Photo: Speaker at podium

Leadership and Civil Discourse with the Wexner Foundation

In 2017, Essential Partners embarked on a collaboration with the Wexner Foundation. The nonpartisan, interdenominational, and pluralistic Wexner Foundation has focused on the development of Jewish leaders in North America and Israel since its founding more than thirty years ago.

The goal of this collaboration was to empower alumni of the Wexner fellowship with the tools to foster civil discourse about the most pressing challenges their communities are facing.

“The dream,” said Rabbi Jay Henry Moses, Vice President of the Wexner Foundation, “would be that large numbers of our alumni would take up the banner of civil discourse and feel a sense of responsibility to advance it in their community.”

In focusing on civil discourse, Rabbi Moses explained, the Foundation hopes to address one of the most significant threats to the values and communities they support: the inability of people to come together and talk constructively about their differences.

The Vanguard of Civil Discourse

Drawing on their wealth of personal, professional, and life experiences, the alumni of the Wexner programs were given the opportunity to develop their facilitation skills and to participate in Essential Partners' approach to dialogue.

“Those who got the direct training from Essential Partners,” said Rabbi Moses, “[are]  the vanguard to help inspire and teach others that it is possible and worthwhile to do the really hard work of bringing people together.”

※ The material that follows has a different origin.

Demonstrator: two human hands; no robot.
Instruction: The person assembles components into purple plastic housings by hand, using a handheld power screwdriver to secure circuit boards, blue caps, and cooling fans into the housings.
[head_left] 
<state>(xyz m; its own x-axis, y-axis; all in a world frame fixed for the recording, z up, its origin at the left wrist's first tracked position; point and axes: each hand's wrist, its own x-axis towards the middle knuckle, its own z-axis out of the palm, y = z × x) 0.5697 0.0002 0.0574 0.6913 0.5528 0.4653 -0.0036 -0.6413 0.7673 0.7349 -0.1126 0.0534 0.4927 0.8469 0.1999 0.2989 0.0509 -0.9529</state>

Because of that practical training and ongoing support—as well as, Rabbi Moses emphasized, the hope and inspiration the alumni received—nearly every Wexner alumni was able to advance a bridge-building project. Among the forty-plus alumni initiatives were:

●    Interfaith dialogues between Israeli Muslims and Jews
●    Transpartisan conversations in the American Jewish community
●    Intergenerational dialogues in Tel Aviv
●    Building the capacity for civil discourse in greater Baltimore
●    Dialogues about the role of Jewish philanthropy and democracy
●    Civic engagement among marginalized populations
●    Fostering civil discourse among business leaders in Ohio
●    Making civil discourse a purpose and practice in Jewish education
●    Convening transpartisan dialogues among Jewish parents

Training, Consultation, Customization

The project opened with a two-day Civic Engagement training for more than fifty Wexner Foundation fellowship alumni, which included business and Jewish communal leaders from the United States and public sector leaders from Israel.

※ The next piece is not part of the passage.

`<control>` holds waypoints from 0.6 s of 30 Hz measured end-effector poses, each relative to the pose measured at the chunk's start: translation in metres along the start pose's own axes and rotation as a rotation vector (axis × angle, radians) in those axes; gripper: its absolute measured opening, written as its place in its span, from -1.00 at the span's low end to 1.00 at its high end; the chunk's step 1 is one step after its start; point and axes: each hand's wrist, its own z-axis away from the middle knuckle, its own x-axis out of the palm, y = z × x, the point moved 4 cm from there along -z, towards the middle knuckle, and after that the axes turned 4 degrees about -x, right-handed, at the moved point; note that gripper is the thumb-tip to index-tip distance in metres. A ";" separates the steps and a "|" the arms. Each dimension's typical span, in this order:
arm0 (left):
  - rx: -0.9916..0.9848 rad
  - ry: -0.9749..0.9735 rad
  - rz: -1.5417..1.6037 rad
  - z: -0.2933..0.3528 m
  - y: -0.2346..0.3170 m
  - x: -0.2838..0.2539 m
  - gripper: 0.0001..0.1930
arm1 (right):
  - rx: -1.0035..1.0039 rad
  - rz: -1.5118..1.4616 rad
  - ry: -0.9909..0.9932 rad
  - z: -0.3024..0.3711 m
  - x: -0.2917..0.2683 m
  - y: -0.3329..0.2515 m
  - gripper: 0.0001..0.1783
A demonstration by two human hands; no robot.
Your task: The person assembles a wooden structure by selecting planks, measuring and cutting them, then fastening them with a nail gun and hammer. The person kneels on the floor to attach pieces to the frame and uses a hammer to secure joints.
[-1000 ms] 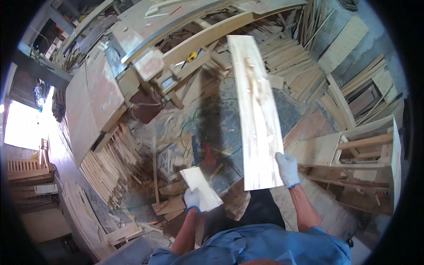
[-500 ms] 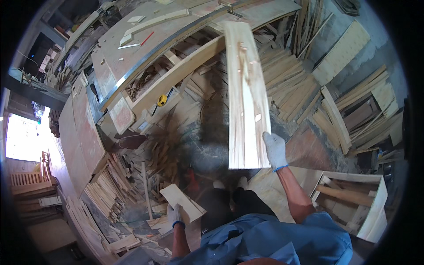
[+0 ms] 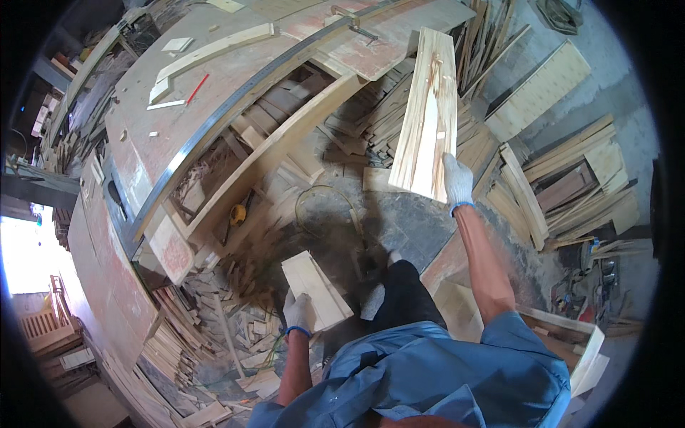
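My right hand, in a pale knit glove with a blue cuff, grips the near right edge of a long wooden board. The board is pale with brown streaks and stretches away from me, held up off the ground. Lower and to the left, my gloved left hand holds short, wide wooden boards, which look like two pieces lying one over the other. Its thumb rests on top; the other fingers are hidden beneath.
A long workbench with a metal edge curves across the upper left, bearing a red pencil-like stick and a clamp. A yellow tape measure sits below it. Stacked boards stand at right. A wooden box frame lies lower right.
My body has moved forward and turned. The long board has swung to the right and farther from me. My left hand has come up and inward with the short boards.
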 end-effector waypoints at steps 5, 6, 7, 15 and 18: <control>0.087 -0.019 0.228 -0.041 0.018 0.052 -0.55 | 0.009 0.031 0.017 -0.110 0.055 -0.002 -0.33; 0.098 -0.025 0.221 -0.043 0.022 0.058 -0.53 | -0.010 0.035 0.007 -0.139 0.073 0.002 -0.32; 0.108 -0.036 0.215 -0.047 0.025 0.066 -0.51 | -0.030 0.040 -0.007 -0.169 0.092 0.005 -0.32; 0.198 0.263 0.273 -0.025 0.078 0.165 -0.49 | 0.127 0.023 -0.619 -0.287 0.219 -0.015 -0.48; 0.188 0.337 0.273 -0.022 0.095 0.199 -0.49 | 0.033 -0.064 -0.686 -0.252 0.202 -0.036 -0.55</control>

That training was followed by custom consultation sessions over the course of the next ten months, supporting the specific community-building and dialogue project of each Wexner alumnus.

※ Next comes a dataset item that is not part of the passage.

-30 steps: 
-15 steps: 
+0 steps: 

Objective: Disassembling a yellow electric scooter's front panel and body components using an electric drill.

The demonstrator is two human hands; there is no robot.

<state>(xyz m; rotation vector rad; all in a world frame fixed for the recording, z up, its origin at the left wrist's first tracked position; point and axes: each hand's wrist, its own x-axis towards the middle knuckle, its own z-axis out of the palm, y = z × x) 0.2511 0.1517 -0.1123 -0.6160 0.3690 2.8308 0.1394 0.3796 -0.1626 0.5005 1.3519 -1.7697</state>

In Fall 2018, the Wexner Foundation hosted a capstone colloquium where alumni received additional skills training with EP co-Executive Director John Sarrouf. The focus of the capstone was designed to meet the needs of the fellows.

“Over the course of the consultations, I was able to get a sense of what these folks needed in particular,” said Sarrouf. “We designed the capstone curriculum to help make sure that these inspiring leaders have all the tools to succeed.”